Record set
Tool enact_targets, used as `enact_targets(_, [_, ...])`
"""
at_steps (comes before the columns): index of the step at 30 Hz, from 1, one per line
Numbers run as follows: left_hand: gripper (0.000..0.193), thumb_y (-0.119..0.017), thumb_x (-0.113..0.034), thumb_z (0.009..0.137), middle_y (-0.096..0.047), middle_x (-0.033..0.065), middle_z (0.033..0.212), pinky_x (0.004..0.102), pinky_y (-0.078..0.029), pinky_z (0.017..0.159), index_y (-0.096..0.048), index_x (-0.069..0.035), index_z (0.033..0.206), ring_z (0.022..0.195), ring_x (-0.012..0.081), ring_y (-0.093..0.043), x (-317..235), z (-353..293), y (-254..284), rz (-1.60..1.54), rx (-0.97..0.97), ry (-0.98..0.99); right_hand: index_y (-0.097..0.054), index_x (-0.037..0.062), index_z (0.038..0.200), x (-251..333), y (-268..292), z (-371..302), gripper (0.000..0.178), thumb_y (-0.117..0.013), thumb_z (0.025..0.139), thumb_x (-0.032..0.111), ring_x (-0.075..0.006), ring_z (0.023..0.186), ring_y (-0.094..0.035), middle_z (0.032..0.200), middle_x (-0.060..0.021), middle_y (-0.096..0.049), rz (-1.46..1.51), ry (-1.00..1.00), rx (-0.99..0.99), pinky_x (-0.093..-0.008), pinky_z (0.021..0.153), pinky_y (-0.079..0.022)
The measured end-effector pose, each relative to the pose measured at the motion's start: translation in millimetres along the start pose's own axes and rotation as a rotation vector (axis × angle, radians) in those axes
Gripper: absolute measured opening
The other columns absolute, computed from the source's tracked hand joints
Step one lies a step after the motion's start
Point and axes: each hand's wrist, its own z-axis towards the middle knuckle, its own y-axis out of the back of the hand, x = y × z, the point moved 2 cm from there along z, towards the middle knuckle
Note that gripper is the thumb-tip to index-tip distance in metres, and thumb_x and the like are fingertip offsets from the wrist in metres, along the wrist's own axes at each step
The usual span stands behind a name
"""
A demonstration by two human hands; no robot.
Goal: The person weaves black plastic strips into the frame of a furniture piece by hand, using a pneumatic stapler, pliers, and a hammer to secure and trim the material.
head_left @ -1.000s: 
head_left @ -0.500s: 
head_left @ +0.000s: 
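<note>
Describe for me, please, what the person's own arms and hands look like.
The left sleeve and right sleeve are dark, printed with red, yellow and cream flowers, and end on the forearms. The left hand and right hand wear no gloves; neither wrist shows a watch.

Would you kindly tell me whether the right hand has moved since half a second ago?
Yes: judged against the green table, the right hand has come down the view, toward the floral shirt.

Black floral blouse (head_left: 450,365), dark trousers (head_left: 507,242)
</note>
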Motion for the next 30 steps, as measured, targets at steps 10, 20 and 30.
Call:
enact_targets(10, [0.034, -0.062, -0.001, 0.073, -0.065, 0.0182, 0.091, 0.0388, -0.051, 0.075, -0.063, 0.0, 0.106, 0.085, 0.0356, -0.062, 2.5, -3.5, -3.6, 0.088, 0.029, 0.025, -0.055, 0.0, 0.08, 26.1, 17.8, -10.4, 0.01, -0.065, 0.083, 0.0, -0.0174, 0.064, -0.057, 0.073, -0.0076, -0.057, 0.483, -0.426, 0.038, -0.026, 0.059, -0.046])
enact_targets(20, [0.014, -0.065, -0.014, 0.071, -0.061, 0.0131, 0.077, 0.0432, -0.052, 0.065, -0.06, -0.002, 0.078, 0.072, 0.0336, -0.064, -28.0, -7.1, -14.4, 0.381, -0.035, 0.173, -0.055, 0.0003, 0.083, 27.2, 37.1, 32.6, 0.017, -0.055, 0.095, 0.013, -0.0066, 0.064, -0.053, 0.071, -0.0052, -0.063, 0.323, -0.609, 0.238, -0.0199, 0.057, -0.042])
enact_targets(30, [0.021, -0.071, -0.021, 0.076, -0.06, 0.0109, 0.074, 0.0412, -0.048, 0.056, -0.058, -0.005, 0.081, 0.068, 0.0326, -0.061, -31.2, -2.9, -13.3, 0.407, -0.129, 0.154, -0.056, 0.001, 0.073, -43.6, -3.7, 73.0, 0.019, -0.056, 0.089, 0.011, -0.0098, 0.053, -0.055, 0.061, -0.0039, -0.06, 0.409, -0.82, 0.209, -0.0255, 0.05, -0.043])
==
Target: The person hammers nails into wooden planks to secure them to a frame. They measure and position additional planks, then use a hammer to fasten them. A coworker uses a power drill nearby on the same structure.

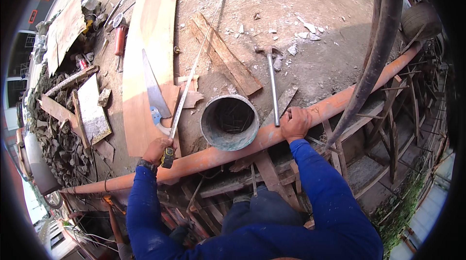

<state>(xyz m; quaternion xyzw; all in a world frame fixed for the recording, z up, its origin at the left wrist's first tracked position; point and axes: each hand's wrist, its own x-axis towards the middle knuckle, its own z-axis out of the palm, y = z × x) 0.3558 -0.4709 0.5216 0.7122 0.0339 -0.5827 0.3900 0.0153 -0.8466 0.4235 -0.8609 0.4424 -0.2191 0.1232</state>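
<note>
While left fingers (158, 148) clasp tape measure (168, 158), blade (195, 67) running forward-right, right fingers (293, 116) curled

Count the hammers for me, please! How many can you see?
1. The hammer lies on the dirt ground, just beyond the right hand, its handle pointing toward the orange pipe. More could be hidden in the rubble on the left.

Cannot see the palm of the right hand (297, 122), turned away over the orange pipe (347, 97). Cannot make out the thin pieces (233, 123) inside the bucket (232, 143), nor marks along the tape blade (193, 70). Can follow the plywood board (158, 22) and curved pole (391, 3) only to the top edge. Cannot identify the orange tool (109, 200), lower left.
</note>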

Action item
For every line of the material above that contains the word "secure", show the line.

Result
Goal: The person weaves black plastic strips into the frame of a furniture piece by hand, using a pneumatic stapler, pliers, and a hammer to secure and trim the material.
Target: The person hammers nails into wooden planks to secure them to a frame. They measure and position additional planks, then use a hammer to fasten them. A coworker uses a power drill nearby on the same structure.

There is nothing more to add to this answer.